BlackRock Inc., buoyed by a strong first-quarter earnings report, said Thursday it wants to expand its equity operations by acquiring another asset-management firm. The company, a subsidiary of PNC Financial Services Corp. of Pittsburgh, is in a ''sweet position'' to make an acquisition because of its fixed-income bond business, which has insulated the firm from stock-market weakness, said Laurence Fink, the company's chairman. The price it would pay for another firm would be lower because of the recent stock-market drop, Fink added. BlackRock, also reported quarterly earnings jumped 33 percent to $25.5 million, or 39 cents a share. Revenue increased 24 percent to nearly $134 million. The company also said managed assets grew 17 percent in the past 12 months and currently stood at almost $202 billion.


  • H.J. Heinz Co.'s pet snack division has launched a new cat snack under the Pounce brand name. Pounce Purr-fections, a gourmet cat snack that combines a soft and creamy inside with a crunchy coating, has three varieties on store shelves. According to the company, the new snack has captured nearly 5 percent of the cat snack market in its first four weeks of distribution, without receiving marketing support.

  • Allvac, a subsidiary of Pittsburgh-based Allegheny Technologies Inc., Thursday said it will raise prices from 6 percent to 12 percent on titanium-based products and from 3 percent to 8 percent on nickel-based products, effective immediately.

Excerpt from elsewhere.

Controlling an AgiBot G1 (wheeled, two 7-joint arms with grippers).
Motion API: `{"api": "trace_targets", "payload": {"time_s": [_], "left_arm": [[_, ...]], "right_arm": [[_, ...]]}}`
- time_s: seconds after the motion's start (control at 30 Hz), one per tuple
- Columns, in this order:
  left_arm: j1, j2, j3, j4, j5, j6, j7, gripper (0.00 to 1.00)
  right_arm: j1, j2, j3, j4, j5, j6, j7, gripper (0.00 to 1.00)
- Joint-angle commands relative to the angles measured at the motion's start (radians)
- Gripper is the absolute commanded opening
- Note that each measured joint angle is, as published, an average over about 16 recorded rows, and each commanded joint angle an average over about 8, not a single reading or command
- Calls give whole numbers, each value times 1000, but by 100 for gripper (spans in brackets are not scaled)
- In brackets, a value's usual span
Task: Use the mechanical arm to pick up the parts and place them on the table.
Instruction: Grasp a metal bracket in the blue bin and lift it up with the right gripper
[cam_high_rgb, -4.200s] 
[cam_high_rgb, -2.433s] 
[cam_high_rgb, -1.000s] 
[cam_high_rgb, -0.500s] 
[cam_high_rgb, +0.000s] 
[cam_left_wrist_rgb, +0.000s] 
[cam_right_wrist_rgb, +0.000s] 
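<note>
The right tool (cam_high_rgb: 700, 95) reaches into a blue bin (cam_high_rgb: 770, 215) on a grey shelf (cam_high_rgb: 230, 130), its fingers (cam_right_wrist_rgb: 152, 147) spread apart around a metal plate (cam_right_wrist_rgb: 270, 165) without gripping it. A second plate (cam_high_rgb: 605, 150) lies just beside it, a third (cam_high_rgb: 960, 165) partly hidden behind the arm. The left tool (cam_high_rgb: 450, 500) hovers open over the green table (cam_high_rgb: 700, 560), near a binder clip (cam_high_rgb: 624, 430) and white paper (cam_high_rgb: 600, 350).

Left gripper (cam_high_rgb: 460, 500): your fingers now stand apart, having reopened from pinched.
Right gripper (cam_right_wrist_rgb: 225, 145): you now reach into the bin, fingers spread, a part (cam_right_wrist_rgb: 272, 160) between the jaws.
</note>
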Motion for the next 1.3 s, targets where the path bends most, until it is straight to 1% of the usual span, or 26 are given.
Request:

  • AOL Time Warner Inc. named Dolf DiBiasio to the newly created position of executive vice president for strategy and investments. AOL Time Warner said Thursday that DiBiasio, who previously worked at McKinsey & Co., will oversee the company's global investments and venture capital operations.

  • Mellon Ventures Inc., the venture capital arm of Mellon Financial Corp., has invested $7.5 million in Eftia OSS Solutions Inc. of Ottawa, Ontario. The provider of operational-support system products for computer network and service providers is receiving a total of $20 million in private equity, led by Mellon's infusion.

    From staff reports, The Associated Press, Dow Jones News, Reuters, Gannett and Bloomberg News.